**Task description:**
The reply should consist of every entry, repeated exactly.

**Records from a dataset:**

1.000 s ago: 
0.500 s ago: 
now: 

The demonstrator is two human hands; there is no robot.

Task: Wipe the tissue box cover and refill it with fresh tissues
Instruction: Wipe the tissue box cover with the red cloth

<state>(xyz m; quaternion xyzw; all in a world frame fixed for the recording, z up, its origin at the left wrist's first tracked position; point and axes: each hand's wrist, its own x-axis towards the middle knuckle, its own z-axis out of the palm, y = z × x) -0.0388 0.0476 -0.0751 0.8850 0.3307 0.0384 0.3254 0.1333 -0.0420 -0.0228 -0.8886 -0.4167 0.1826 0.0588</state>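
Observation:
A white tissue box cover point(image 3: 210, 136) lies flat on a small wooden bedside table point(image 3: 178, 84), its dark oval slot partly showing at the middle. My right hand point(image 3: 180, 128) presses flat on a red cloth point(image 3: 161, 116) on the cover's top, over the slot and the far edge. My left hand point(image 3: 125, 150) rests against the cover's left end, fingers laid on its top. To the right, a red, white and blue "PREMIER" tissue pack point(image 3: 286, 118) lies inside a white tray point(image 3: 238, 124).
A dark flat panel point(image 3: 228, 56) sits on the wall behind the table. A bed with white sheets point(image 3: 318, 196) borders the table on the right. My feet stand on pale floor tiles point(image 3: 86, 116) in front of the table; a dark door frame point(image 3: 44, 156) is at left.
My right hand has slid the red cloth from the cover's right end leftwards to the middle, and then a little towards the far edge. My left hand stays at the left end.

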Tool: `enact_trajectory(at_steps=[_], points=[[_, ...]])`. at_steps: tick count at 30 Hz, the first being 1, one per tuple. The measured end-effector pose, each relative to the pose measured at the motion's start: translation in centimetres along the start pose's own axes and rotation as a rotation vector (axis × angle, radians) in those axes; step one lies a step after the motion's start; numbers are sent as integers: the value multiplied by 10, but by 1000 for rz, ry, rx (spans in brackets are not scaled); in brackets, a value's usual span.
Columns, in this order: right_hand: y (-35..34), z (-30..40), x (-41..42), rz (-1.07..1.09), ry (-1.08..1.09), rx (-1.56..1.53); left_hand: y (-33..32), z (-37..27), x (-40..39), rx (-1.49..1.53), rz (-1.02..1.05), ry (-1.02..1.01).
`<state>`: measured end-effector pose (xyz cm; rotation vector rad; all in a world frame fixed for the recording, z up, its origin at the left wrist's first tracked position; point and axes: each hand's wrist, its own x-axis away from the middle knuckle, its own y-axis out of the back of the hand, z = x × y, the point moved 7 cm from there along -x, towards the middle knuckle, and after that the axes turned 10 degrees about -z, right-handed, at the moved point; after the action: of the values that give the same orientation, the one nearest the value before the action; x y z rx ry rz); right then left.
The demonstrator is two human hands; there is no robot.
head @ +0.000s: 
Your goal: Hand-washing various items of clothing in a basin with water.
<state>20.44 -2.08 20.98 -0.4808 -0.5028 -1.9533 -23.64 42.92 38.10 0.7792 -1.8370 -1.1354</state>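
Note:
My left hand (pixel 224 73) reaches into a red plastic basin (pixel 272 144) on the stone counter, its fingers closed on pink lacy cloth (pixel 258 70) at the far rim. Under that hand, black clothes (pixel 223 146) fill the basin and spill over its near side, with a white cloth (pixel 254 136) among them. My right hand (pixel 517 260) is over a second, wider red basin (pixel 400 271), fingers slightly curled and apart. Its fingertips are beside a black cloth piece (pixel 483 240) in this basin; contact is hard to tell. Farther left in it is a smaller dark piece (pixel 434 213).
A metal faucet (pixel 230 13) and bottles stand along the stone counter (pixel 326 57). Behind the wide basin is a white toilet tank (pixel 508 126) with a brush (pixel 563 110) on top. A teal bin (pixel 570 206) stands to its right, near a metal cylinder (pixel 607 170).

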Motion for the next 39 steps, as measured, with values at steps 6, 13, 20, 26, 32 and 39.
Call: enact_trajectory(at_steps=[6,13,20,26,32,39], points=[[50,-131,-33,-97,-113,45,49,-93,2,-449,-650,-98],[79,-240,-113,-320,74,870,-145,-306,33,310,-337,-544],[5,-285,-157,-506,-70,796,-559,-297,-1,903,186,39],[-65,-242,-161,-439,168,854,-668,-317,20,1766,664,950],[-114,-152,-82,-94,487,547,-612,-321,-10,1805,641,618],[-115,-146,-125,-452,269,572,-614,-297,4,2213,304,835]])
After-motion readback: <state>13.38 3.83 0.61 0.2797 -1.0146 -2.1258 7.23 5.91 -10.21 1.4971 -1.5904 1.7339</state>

**Answer section:**
1.000 s ago: 
0.500 s ago: 
now: 

The demonstrator is two human hands; there is no robot.

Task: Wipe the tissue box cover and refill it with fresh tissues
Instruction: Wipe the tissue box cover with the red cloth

<state>(xyz m; quaternion xyzw; all in a world frame fixed for the recording, z up, its origin at the left wrist's first tracked position; point and axes: each hand's wrist, its own x-axis towards the middle knuckle, its own z-axis out of the palm, y = z × x) -0.0388 0.0476 -0.0751 0.8850 0.3307 0.0384 0.3254 0.1333 -0.0420 -0.0228 -0.8886 -0.4167 0.1826 0.0588</state>
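Observation:
A white tissue box cover point(image 3: 210, 136) lies flat on a small wooden bedside table point(image 3: 178, 84), its dark oval slot partly showing at the middle. My right hand point(image 3: 180, 128) presses flat on a red cloth point(image 3: 161, 116) on the cover's top, over the slot and the far edge. My left hand point(image 3: 125, 150) rests against the cover's left end, fingers laid on its top. To the right, a red, white and blue "PREMIER" tissue pack point(image 3: 286, 118) lies inside a white tray point(image 3: 238, 124).
A dark flat panel point(image 3: 228, 56) sits on the wall behind the table. A bed with white sheets point(image 3: 318, 196) borders the table on the right. My feet stand on pale floor tiles point(image 3: 86, 116) in front of the table; a dark door frame point(image 3: 44, 156) is at left.
My right hand has slid the red cloth from the cover's right end leftwards to the middle, and then a little towards the far edge. My left hand stays at the left end.
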
Tool: `enact_trajectory(at_steps=[_], points=[[_, ...]])`. at_steps: tick count at 30 Hz, the first being 1, one per tuple. The measured end-effector pose, each relative to the pose measured at the motion's start: translation in centimetres along the start pose's own axes and rotation as a rotation vector (axis × angle, radians) in those axes; step one lies a step after the motion's start; numbers are sent as integers: the value multiplied by 10, but by 1000 for rz, ry, rx (spans in brackets are not scaled); in brackets, a value's usual span.
Columns, in this order: right_hand: y (-35..34), z (-30..40), x (-41..42), rz (-1.07..1.09), ry (-1.08..1.09), rx (-1.56..1.53); left_hand: y (-33..32), z (-37..27), x (-40..39), rx (-1.49..1.53), rz (-1.02..1.05), ry (-1.02..1.01).
`<state>`: measured end-effector pose (xyz cm; rotation vector rad; all in a world frame fixed for the recording, z up, its origin at the left wrist's first tracked position; point and axes: each hand's wrist, its own x-axis away from the middle knuckle, its own y-axis out of the back of the hand, z = x × y, the point moved 7 cm from there along -x, towards the middle knuckle, and after that the axes turned 10 degrees about -z, right-handed, at the moved point; after the action: of the values that give the same orientation, the one nearest the value before the action; x y z rx ry rz); right then left.
The demonstrator is two human hands; there is no robot.
head @ +0.000s: 
Your goal: Hand-washing various items of clothing in a basin with water.
<state>20.44 -2.08 20.98 -0.4808 -0.5028 -1.9533 -23.64 42.92 38.10 0.7792 -1.8370 -1.1354</state>
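Note:
My left hand (pixel 224 73) reaches into a red plastic basin (pixel 272 144) on the stone counter, its fingers closed on pink lacy cloth (pixel 258 70) at the far rim. Under that hand, black clothes (pixel 223 146) fill the basin and spill over its near side, with a white cloth (pixel 254 136) among them. My right hand (pixel 517 260) is over a second, wider red basin (pixel 400 271), fingers slightly curled and apart. Its fingertips are beside a black cloth piece (pixel 483 240) in this basin; contact is hard to tell. Farther left in it is a smaller dark piece (pixel 434 213).
A metal faucet (pixel 230 13) and bottles stand along the stone counter (pixel 326 57). Behind the wide basin is a white toilet tank (pixel 508 126) with a brush (pixel 563 110) on top. A teal bin (pixel 570 206) stands to its right, near a metal cylinder (pixel 607 170).
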
Motion for the next 39 steps, as measured, with values at steps 6, 13, 20, 26, 32 and 39.
Call: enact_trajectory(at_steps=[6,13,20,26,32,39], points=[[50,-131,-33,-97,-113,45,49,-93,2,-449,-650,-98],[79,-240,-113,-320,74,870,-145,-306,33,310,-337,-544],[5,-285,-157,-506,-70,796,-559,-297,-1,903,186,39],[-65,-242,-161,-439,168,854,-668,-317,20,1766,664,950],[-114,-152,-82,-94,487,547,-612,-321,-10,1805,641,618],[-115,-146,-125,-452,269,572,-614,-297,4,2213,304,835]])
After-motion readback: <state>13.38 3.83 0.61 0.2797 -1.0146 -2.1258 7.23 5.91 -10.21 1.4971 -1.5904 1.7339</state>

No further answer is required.